◆ **What you have to do**
Once the line containing "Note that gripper" is found in the records below, return it and each following line exactly, up to and including the line containing "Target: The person", and nothing else.

[[ Entries provided open ]]

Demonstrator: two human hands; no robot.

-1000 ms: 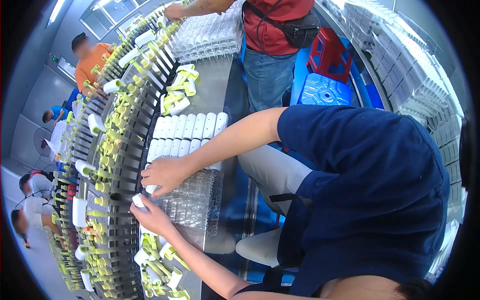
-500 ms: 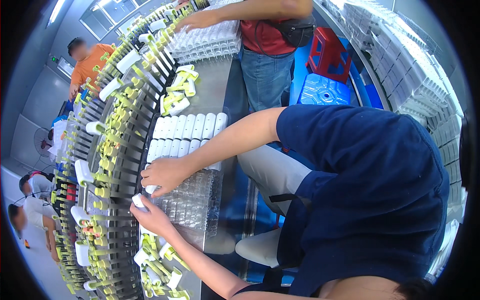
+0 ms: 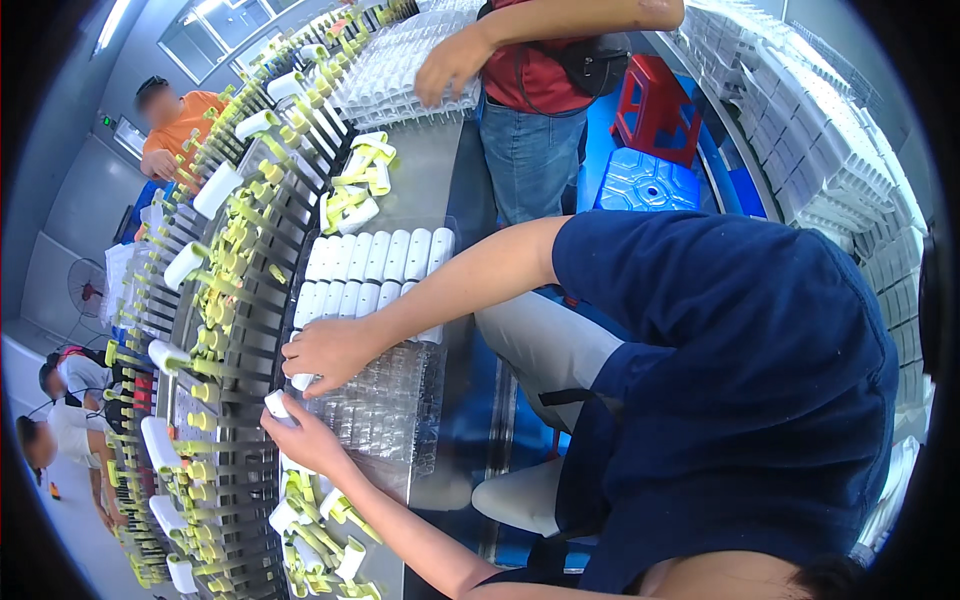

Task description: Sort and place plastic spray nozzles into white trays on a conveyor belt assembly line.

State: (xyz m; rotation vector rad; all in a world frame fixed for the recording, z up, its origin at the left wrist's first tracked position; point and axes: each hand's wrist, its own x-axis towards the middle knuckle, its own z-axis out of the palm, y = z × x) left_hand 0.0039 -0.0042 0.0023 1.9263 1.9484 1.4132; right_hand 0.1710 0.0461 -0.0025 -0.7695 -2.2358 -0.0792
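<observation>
My left hand (image 3: 303, 437), the lower one in the picture, is closed around a small white plastic casing (image 3: 281, 407), its end poking out above the fingers. Just above it, my right hand (image 3: 335, 355) bends over the clear blister tray (image 3: 385, 400), fingers closed on another white casing (image 3: 304, 381) that is mostly hidden beneath them. White oblong casings (image 3: 378, 255) lie in neat rows in the tray's upper part, each with a small dark dot. My right forearm covers some of them. The tray's lower pockets hold no casings.
A curved rack conveyor (image 3: 205, 395) with yellow-green holders and white parts runs along the left. Loose yellow-green holders (image 3: 325, 530) lie below the tray, more (image 3: 365, 165) above. A co-worker's hand (image 3: 455, 65) is at stacked trays (image 3: 400, 95). A blue stool (image 3: 650, 180) stands behind.
The conveyor's white parts have shifted slightly down the picture. The co-worker's hand has moved right, from the conveyor to the stacked trays. My own hands have barely moved.
</observation>
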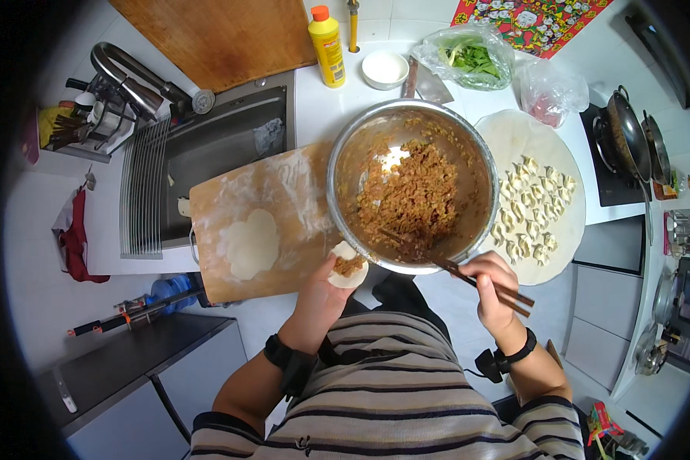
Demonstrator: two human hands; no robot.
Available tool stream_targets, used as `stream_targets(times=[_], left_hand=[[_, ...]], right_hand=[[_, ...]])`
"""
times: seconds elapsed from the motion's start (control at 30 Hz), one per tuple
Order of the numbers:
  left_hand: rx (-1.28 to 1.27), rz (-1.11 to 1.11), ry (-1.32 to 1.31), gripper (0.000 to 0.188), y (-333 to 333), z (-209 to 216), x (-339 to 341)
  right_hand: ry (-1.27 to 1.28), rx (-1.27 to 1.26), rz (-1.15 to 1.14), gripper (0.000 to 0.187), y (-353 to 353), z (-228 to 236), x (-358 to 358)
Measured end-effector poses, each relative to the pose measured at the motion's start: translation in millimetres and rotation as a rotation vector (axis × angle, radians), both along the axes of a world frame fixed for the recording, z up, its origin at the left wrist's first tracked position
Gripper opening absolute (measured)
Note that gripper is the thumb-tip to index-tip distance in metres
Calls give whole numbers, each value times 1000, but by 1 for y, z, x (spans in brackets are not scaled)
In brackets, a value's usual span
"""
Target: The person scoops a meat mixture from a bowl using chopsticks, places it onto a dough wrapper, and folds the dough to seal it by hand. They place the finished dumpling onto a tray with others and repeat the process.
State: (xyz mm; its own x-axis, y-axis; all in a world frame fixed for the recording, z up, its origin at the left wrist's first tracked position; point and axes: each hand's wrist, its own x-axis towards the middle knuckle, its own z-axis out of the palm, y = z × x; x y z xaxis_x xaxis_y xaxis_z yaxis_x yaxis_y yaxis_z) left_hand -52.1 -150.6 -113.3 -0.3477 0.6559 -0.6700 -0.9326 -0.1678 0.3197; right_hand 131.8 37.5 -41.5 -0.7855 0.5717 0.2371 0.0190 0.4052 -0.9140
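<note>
The left hand [320, 295] cups a round dumpling wrapper [348, 265] with a dab of filling, just below the steel bowl's [345, 157] rim. The right hand [492, 285] pinches chopsticks [468, 277] whose tips reach into the bowl's minced filling [410, 195].

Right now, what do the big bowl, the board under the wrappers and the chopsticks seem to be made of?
Bowl: likely stainless steel, with a shiny, reflective rim. Board: apparently wood, light brown, matte, dusted with flour. Chopsticks in the right hand: dark brown, perhaps wood or bamboo; I cannot tell which.

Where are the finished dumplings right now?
The finished dumplings sit on a round white board on the person's right, just beside the steel bowl of filling.
</note>
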Motion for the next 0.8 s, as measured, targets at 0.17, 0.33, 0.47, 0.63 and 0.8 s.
stream_targets(times=[0.17, 0.33, 0.47, 0.63, 0.8], left_hand=[[-35, 65, -6, 38, -5, 12, 0], [-106, 131, 17, 38, -1, 32, -7], [-11, 179, 10, 31, -9, 27, -10], [28, 203, 18, 30, -8, 32, -14], [67, 198, 72, 30, -11, 30, -20]], right_hand=[[-224, -40, -94, 16, 4, 4, -30], [-247, 82, -108, 15, -5, -1, -46], [-215, 13, -38, 17, -6, -4, -42], [-261, -140, -150, 20, -3, -6, -37], [-180, -190, -216, 22, 4, -8, -30]])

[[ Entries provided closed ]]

◆ **Task response**
Note that gripper is the thumb-tip to index-tip distance in metres
Calls give whole numbers, each value times 1000, but by 1 for y, z, x (spans in brackets are not scaled)
In brackets, a value's usual span
"""
Target: The person scoops a meat mixture from a bowl using chopsticks, places it onto a dough wrapper, and folds the dough to seal it by hand. They place the finished dumpling onto a tray with others and repeat the process.

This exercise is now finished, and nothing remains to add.